Application of Machine Learning to Detect Building Points in Photogrammetry-based Point Clouds
Abstract
Different point cloud technologies such as Terrestrial Laser Scanners (TLS), Airborne Laser Scanners (ALS), Mobile Mapping Systems (MMS), and Unmanned Aerial Vehicles (UAV) have become increasingly more common in land surveying and geoinformatics over recent years. Thanks to these modern tools, experts can survey large areas cost-effectively with either high resolution or high accuracy. However, processing the point cloud, which consists of millions of points, can be a massive challenge. Manual processing of these large datasets can often be very time-consuming and hardware-demanding, and most of the time, only a limited part of the point cloud is used to derive the final products.

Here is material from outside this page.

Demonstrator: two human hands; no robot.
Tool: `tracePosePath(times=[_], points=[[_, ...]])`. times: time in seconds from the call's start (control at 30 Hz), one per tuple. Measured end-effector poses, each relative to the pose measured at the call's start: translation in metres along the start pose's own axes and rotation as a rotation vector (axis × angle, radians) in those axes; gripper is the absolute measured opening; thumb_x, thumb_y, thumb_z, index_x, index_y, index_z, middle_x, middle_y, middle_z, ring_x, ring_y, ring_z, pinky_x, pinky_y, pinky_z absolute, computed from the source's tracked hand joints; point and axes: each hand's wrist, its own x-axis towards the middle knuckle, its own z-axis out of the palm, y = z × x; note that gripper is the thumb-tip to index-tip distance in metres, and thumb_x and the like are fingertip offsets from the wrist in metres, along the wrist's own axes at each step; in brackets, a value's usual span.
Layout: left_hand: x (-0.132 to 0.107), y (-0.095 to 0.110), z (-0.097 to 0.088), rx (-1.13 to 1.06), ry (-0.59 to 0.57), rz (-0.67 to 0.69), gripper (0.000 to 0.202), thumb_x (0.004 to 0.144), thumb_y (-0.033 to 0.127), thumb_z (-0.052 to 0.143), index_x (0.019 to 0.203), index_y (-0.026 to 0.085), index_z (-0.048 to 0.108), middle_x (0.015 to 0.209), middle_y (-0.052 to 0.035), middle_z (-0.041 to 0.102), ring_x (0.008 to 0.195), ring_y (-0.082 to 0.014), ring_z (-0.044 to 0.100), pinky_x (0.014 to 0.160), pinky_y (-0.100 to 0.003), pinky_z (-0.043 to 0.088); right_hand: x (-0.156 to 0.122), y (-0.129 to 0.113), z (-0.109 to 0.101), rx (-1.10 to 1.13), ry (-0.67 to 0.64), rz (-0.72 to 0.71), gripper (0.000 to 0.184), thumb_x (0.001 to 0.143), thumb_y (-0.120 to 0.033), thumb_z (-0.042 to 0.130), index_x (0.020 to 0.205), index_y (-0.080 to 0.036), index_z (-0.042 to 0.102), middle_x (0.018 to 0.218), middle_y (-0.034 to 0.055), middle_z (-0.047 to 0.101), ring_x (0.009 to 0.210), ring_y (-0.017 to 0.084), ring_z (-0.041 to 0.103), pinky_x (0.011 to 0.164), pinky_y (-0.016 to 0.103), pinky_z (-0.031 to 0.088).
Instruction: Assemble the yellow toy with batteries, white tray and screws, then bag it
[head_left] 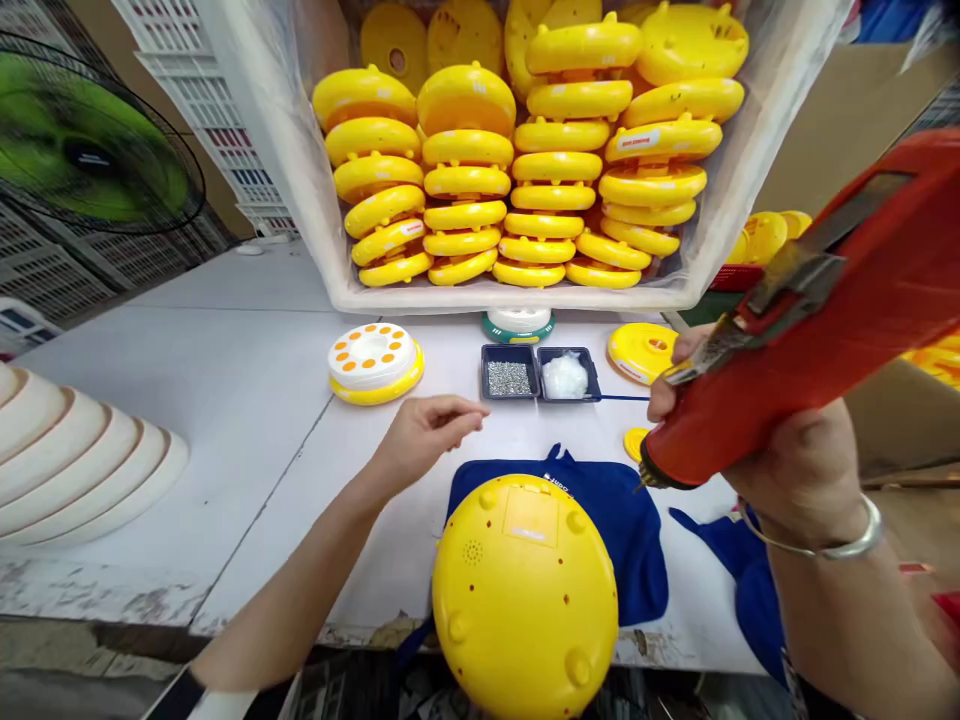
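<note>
My right hand [802,470] is wrapped around a red electric screwdriver [810,320], its tip pointing down and to the left. With thumb and fingertips pressed together, my left hand [431,435] hovers just short of a dark tray of small screws [508,378]; whether anything is pinched there is too small to tell. Below both hands lies a round yellow plastic housing [525,600], its underside with feet, screw holes and a speaker grille facing up. Part of it rests over a blue cloth [637,560]. A second dark tray [596,385] holds a white, soft-looking lump [565,375].
A large white bin [525,298] of stacked yellow housings stands behind the trays. On the table [225,400] are a white-and-yellow round unit [375,360], a yellow disc part [637,350] and stacked white rings [82,460]. A green fan [90,150] stands at left.
</note>
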Motion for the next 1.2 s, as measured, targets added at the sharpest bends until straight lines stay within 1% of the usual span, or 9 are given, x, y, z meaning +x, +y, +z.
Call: tracePosePath(times=[0.1, 0.2, 0.3, 0.37, 0.47, 0.63, 0.9, 1.1, 1.2], points=[[-0.044, -0.001, 0.007, -0.036, -0.029, -0.001, 0.023, 0.084, 0.034, 0.06, 0.074, 0.016, 0.068, 0.07, -0.0015, 0.065, 0.059, -0.011, 0.052, 0.053, -0.021, 0.042, 0.0, -0.004, 0.016, -0.007, -0.024, -0.038, 0.044, 0.077, -0.043, 0.072, 0.115, -0.027, 0.058, 0.12, 0.0116, 0.055, 0.075, 0.02, 0.06, 0.053, 0.034, 0.053], [-0.066, -0.005, 0.03, 0.105, -0.144, 0.147, 0.02, 0.089, 0.025, 0.054, 0.081, 0.017, 0.07, 0.076, -0.0027, 0.066, 0.069, -0.0133, 0.058, 0.062, -0.023, 0.044, -0.001, -0.007, 0.034, 0.007, -0.071, -0.034, 0.033, 0.08, -0.039, 0.069, 0.109, -0.029, 0.059, 0.118, 0.0076, 0.056, 0.07, 0.016, 0.059, 0.052, 0.03, 0.05], [-0.071, -0.006, 0.055, 0.211, -0.212, 0.284, 0.018, 0.091, 0.021, 0.05, 0.089, 0.018, 0.068, 0.085, -0.0037, 0.068, 0.077, -0.0149, 0.061, 0.071, -0.025, 0.046, -0.003, -0.009, 0.051, 0.003, -0.072, -0.034, 0.024, 0.079, -0.037, 0.07, 0.1, -0.028, 0.061, 0.116, 0.0049, 0.056, 0.066, 0.013, 0.056, 0.053, 0.028, 0.047], [-0.071, -0.005, 0.067, 0.244, -0.218, 0.333, 0.017, 0.092, 0.023, 0.051, 0.086, 0.018, 0.066, 0.086, -0.0033, 0.069, 0.077, -0.0152, 0.061, 0.073, -0.026, 0.045, -0.006, -0.009, 0.062, 0.023, -0.043, -0.069, 0.024, 0.079, -0.037, 0.07, 0.099, -0.029, 0.059, 0.114, 0.0039, 0.057, 0.061, 0.012, 0.054, 0.05, 0.027, 0.045], [-0.069, -0.002, 0.078, 0.243, -0.193, 0.388, 0.015, 0.091, 0.025, 0.056, 0.081, 0.018, 0.064, 0.083, -0.0019, 0.068, 0.072, -0.0145, 0.06, 0.072, -0.026, 0.044, -0.011, -0.008, 0.073, 0.075, -0.025, -0.086, 0.025, 0.079, -0.038, 0.07, 0.101, -0.031, 0.058, 0.111, 0.0031, 0.057, 0.06, 0.012, 0.054, 0.048, 0.028, 0.045], [-0.068, 0.0, 0.081, 0.223, -0.159, 0.427, 0.015, 0.09, 0.026, 0.06, 0.077, 0.018, 0.061, 0.08, -0.0002, 0.067, 0.071, -0.0138, 0.059, 0.07, -0.025, 0.043, -0.018, -0.005, 0.078, 0.098, -0.034, -0.071, 0.026, 0.08, -0.04, 0.07, 0.103, -0.033, 0.059, 0.113, 0.0025, 0.056, 0.062, 0.013, 0.056, 0.048, 0.028, 0.046], [-0.066, 0.003, 0.082, 0.234, -0.182, 0.419, 0.021, 0.094, 0.033, 0.053, 0.083, 0.018, 0.063, 0.08, -0.0013, 0.069, 0.072, -0.015, 0.061, 0.066, -0.025, 0.043, -0.022, 0.002, 0.074, -0.055, -0.021, -0.027, 0.037, 0.077, -0.054, 0.068, 0.103, -0.031, 0.056, 0.115, 0.0062, 0.058, 0.058, 0.015, 0.054, 0.046, 0.032, 0.05], [-0.064, 0.002, 0.084, 0.258, -0.172, 0.467, 0.021, 0.092, 0.032, 0.056, 0.078, 0.016, 0.06, 0.078, -0.002, 0.067, 0.069, -0.015, 0.06, 0.063, -0.025, 0.042, -0.025, 0.004, 0.075, -0.047, -0.019, -0.005, 0.038, 0.077, -0.056, 0.067, 0.102, -0.03, 0.057, 0.115, 0.0062, 0.058, 0.059, 0.015, 0.054, 0.044, 0.031, 0.049], [-0.062, 0.002, 0.083, 0.26, -0.165, 0.491, 0.021, 0.091, 0.032, 0.058, 0.076, 0.016, 0.059, 0.075, -0.0013, 0.066, 0.067, -0.0151, 0.06, 0.062, -0.025, 0.041, -0.025, 0.003, 0.076, -0.002, -0.025, -0.009, 0.034, 0.078, -0.051, 0.069, 0.102, -0.031, 0.058, 0.115, 0.0055, 0.057, 0.059, 0.014, 0.054, 0.043, 0.029, 0.048]])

The solution can be to automate the process as much as possible. Several advanced mathematical methods, especially Machine Learning (ML) algorithms, allow efficient automated processing of point clouds. This paper presents a processing chain to detect and separate building points from large-scale photogrammetry-based point clouds. The processing is based on the combination of Random Sample Consensus (RANSAC) and Machine Learning (ML) algorithms like Density-Based Spatial Clustering of Applications with Noise (DBSCAN) and Multi-Layer Perceptron (MLP). Presented methods were trained and tested on established and open available Heissigheim 3D (H3D) dataset to separate roof and vegetation points with over 90% accuracy in order to enhance the separation of building points on large-scale point clouds.